My work often engages difficult, heavy, and controversial subject matter—not because I seek provocation, but because honesty demands it. In making A Letter to My Niece, I wanted to create something that functioned as an act of care. This piece is a visual letter—one that says: I see you. I acknowledge you. I love you. It seeks to preserve and honor the complex beauty that exists within them, and to affirm that they deserve futures filled with possibility, even within a world that frequently denies that possibility to Black people.


The process of making this work is rooted in research, memory, and reconstruction. I began by using visits with my nieces and nephews as a baseline—observing their gestures, energy, and presence. From there, I turned to my archive of engravings, particularly a book titled Africa and Its Inhabitants, searching for faces and figures that carried a striking familiarity—images that echoed the spirit and humanity of my family rather than reducing them to historical artifacts.
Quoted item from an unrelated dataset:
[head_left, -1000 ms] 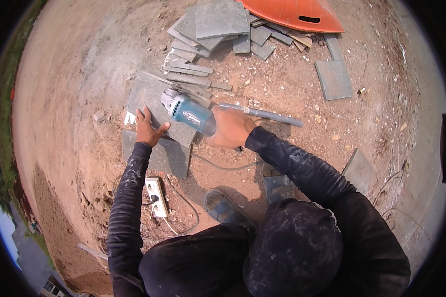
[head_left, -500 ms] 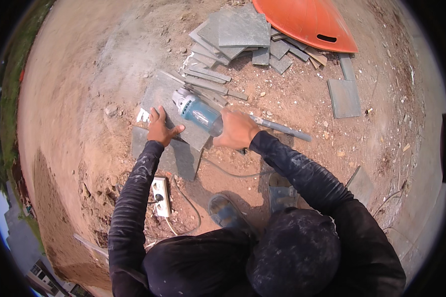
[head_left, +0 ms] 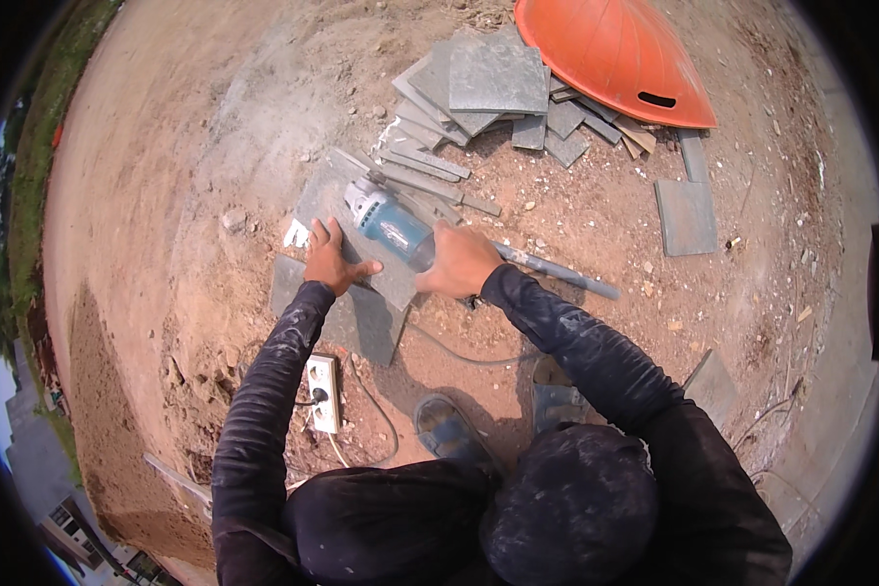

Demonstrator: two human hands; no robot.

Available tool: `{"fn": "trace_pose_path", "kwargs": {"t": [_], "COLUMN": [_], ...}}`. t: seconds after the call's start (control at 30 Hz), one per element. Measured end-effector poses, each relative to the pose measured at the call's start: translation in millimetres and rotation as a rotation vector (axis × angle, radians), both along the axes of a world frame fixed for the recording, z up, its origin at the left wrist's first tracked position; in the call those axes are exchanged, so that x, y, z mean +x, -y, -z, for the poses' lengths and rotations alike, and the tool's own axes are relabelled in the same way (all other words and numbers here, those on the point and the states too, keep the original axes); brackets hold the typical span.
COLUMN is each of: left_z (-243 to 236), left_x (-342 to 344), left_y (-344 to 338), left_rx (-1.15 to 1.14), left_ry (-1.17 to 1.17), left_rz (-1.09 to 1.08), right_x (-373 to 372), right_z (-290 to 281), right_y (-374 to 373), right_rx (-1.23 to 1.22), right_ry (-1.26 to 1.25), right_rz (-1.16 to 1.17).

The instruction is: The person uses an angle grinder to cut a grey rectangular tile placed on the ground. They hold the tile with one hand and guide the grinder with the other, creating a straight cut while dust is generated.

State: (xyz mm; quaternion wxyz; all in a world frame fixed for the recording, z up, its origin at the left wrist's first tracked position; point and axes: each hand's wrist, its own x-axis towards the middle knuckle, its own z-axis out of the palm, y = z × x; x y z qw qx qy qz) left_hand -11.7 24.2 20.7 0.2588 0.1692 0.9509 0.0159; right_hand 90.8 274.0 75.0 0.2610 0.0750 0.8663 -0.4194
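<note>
My right hand [head_left: 459,262] grips the rear body of a teal angle grinder [head_left: 391,223], whose silver head points up-left over a grey stone tile [head_left: 322,190]. Its disc lies near the tile's upper edge and is hard to make out. My left hand [head_left: 337,254] presses on that tile's left part with fingers spread and thumb out, left of the grinder and not holding it. Another grey tile [head_left: 376,332] lies underneath, toward me. A grey pipe [head_left: 566,273] lies on the ground beside my right hand.
Behind the work lie stacked tiles and cut strips [head_left: 498,78] and an orange plastic basin [head_left: 615,54]. A loose tile [head_left: 689,220] is at right. A white power strip [head_left: 322,391] with cables lies near my left forearm; my sandalled feet [head_left: 444,430] are below. Concrete edges the right side.
The ground and objects appear shifted down and slightly right in the view, as the camera has moved. My hands and the grinder keep nearly the same places on the tile.
</note>
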Motion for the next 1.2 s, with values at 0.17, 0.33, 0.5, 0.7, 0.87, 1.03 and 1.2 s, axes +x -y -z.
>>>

As I built the composition, I sketched extensively, mapping out the kaleidoscopic structures that appear throughout the work and determining which elements required drawing or engraving to achieve the necessary level of detail. When textures or imagery could not be found, I made them myself. In this piece, I was drawn to an engraving of a wave from the 1870s, but the quality and clarity did not meet my needs. I chose to re-engrave the wave by hand, reshaping it to align with the emotional and visual language of the work.


The final image was assembled through a combination of analog and digital collage. Each decision—what to include, what to obscure, what to remake—was intentional, ensuring that every element aligned with my vision and the story being told. The work was then printed on high-quality archival watercolor paper using archival inks, allowing the image to endure physically, just as the message it carries seeks to endure across generations.


A Letter to My Niece exists at the intersection of history, family, and futurity. It is both deeply personal and broadly reflective, grounded in research but driven by love. It is a testament to the stories we inherit, the stories we survive, and the stories still waiting to be told.